In the Gospel (Mt. 3:13-17), Jesus went to John to be baptised. John tried to dissuade him, stressing that “it is I who need baptism from you”. John articulated his concern at Jesus’ request for baptism, reminding Him that the Christ would need no baptism, and therefore He (Jesus) had no need to be baptised. Indeed, John thought that Jesus ought to have been baptising him, rather than the other way around. John’s baptism with water was a call to repentance, in which case baptism would surely not have been appropriate or necessary for the Christ. Jesus, however, corrected him, declaring that baptism was necessary in order to fulfil all that righteousness demanded. Apart from giving mankind an example to follow, His baptism would initiate the beginning of His public ministry. His coming to John to be baptised indicated that the time was ripe for Him “to be about [His] Father’s business” (cf. Lk 2:49). How come the time was ripe?

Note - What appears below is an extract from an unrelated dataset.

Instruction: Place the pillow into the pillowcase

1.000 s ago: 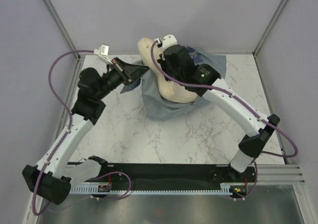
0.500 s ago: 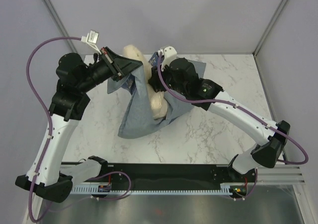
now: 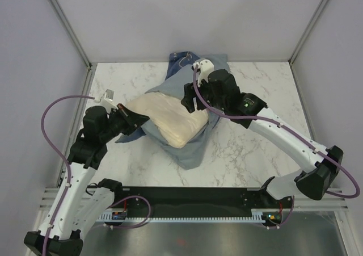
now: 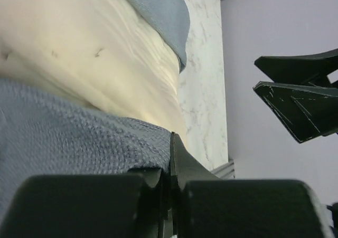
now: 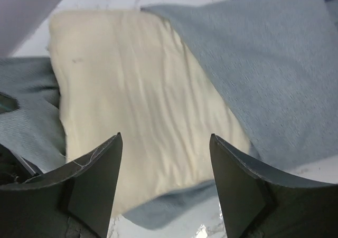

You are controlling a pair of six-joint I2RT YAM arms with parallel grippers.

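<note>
Left hand [image 3: 135, 120] clenched on pillowcase [image 3: 190, 151] edge, right hand [image 5: 165, 143] spread open over half-covered pillow [image 3: 169, 117]; one-sided tugging may slide pillow out or lose the pinch.

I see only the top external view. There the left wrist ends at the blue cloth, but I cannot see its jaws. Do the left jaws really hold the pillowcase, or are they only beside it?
Observer: They hold it. In the left wrist view the left jaws are shut on an edge of the pillowcase, with blue cloth pinched between them.
Operator: Thank you. And the right jaws? In my view the wrist covers them.
Observer: In the right wrist view the right jaws stand open with nothing between them, over the bare cream face of the pillow. I cannot tell whether their tips touch it.
</note>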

A new chapter in the history of the Chosen People opened when John started baptising Jewish penitents in the Jordan. Until John’s baptism of repentance, never had it been known for any Jew to submit himself to baptism. Up until that point, baptism had been reserved solely to proselytes (converts from a pagan religion) seeking formal admission to Judaism. Realizing how sinful they were, and how much in need of God’s forgiveness they were, Jewish people of Our Lord’s time sought baptism from John, both as a means of demonstrating their repentance publicly, and also in the hope of being ritually cleansed of their sins. People were hungry for God. People had grown conscious of their need of God as never before. And this was the moment for which Jesus had waited some thirty years. In His baptism, then, Jesus identified Himself with humanity, with everyone who longs for God and with everyone whom He came to save from sin. Jesus identified with each one of them back then and with each one of us now, assuring humanity that our hunger for God would be satisfied, and that our search for God would not be in vain.

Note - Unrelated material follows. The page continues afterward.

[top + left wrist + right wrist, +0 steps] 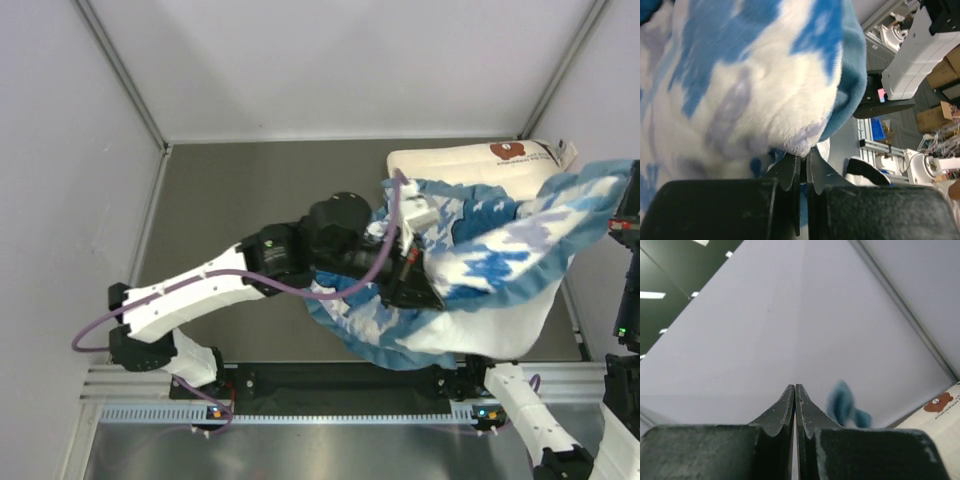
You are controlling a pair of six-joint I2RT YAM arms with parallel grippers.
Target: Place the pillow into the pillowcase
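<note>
- Pillow (470, 160) first, from the top view: it lies at the far right of the table (250, 220). Its long axis runs left to right along the back wall, and the bear-logo end points toward the right wall. The far edge and logo end are bare. The near side is under the pillowcase (500, 260), so I cannot tell how much of it is already inside.
- Also from the top: the left gripper (428, 296) is buried in the near folds of the case. The right gripper (626, 192) is at the right edge of the view, and the ruffled edge rises toward it. My reading is that the two grips are meant to spread the mouth, with one side held low and the other lifted, so the case can be drawn over the pillow along its length.
- Left wrist view: the fingers (790, 172) are pressed together with no real gap. A plush fold of the case meets their tips and seems to be pinched there.
- Right wrist view: the fingers (785, 407) are closed tight and aimed up at the wall. A scrap of blue ruffle pokes out beyond them, which suggests they hold a thin edge of the case. The pillow's logo corner shows at the lower right.
</note>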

How far do we experience this search for God in our lives today? Do we feel able to take the opportunity to reflect on those words of John the Baptist by repeating them in the silence of our hearts? It is I, Lord, who need baptism. For whenever we commit to do this, we discover areas in our relationship with God that require the cleansing of baptism. We discover areas in our dealings with others that require the cleansing of baptism. We discover areas in our own personal lives (things we wouldn’t dream of disclosing to others) that require the healing of baptism. Imagine Jesus coming upon that horrible internal mess, and instead of being horrified, still pleading that He be baptised so that you might be saved. Would you be willing to allow Him to undergo that for you? We are the ones who need to be baptised. We must be able to come to that point of self-condemnation, to realize what our own personal sins are, and to name them. In so doing, we attract God’s commendation.

At this point – repentant, baptised, forgiven and accepted – we might be tempted to boast of being filled with the Holy Spirit. After all, what does it mean to be ‘baptised in the Holy Spirit’, if not by submitting ourselves to being led by the power and promptings of the Spirit? Whenever we do this, we – like Jesus – could hear that voice of commendation from God, and might even be tempted to promote ourselves to being one of God’s favourites! Ah, but the Second Reading (Acts 10:34-38) tells us that God has no favourites. He does accept, however, each and every person who is in awe of Him and does what is right. We truly become beloved of God when we invite His Christ to descend into the river of our lives (of which only we know the depth) to ensure that through His Baptism we too might be cleansed, saved, and assured of eternal happiness. Our invitation to Jesus to descend into the depths of our lives actualizes the best within us, forming strong bonds of faith with each other in the overwhelming awareness that we are one with The Lord Jesus. This is what baptism should mean for us today and every day. Together we pray that today’s Solemnity will cause an eruption of burning desire for God in every citizen of the world. Let such desire burn in you yourself right now! Amen. God bless you.